* Exercise *
What is the number of lines in the listing below that contain the string "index"? Give that number only.

━━━━━━━━━━━━━━━━━━━━━━━━━━━━━━

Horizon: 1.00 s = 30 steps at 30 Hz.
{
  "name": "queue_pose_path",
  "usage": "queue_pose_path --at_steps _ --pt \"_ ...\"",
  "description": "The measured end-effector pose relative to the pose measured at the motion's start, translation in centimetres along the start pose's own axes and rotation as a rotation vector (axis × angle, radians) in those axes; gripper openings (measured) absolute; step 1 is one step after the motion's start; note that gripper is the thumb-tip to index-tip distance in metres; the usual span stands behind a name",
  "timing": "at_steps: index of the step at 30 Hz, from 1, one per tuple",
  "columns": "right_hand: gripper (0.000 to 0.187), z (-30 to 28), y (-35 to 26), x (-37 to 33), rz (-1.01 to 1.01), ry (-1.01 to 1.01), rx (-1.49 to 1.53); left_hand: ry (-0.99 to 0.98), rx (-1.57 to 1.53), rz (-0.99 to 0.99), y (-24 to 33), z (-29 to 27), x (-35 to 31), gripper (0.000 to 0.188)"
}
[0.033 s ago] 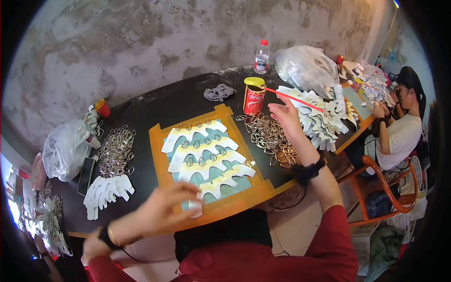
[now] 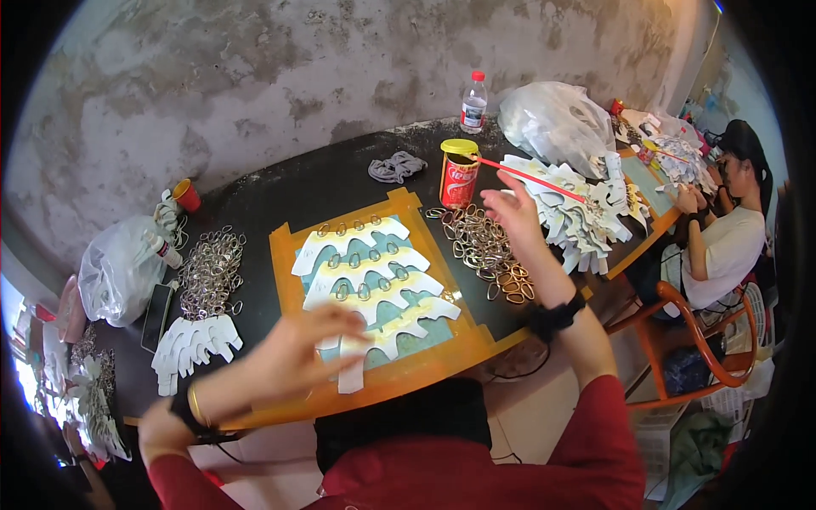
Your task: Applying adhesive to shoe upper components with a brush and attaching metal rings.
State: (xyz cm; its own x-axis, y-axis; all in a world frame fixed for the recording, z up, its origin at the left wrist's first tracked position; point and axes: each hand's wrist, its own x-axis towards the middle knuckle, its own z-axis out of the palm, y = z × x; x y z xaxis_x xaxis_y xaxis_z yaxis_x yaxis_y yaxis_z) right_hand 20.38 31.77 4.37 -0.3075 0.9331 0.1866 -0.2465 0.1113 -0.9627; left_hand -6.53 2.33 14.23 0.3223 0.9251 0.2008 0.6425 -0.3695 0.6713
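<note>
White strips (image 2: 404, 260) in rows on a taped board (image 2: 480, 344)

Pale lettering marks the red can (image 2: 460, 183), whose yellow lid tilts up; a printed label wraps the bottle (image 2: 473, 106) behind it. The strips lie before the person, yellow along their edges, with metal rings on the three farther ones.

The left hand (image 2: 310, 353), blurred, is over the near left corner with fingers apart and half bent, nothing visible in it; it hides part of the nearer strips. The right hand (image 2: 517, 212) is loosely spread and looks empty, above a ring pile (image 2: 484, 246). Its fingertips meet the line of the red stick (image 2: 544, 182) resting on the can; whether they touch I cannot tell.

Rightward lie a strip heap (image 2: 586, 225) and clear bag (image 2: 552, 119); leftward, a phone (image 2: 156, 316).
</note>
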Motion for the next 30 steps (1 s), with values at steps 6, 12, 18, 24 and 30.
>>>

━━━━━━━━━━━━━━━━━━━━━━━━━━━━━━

* Output for this task *
2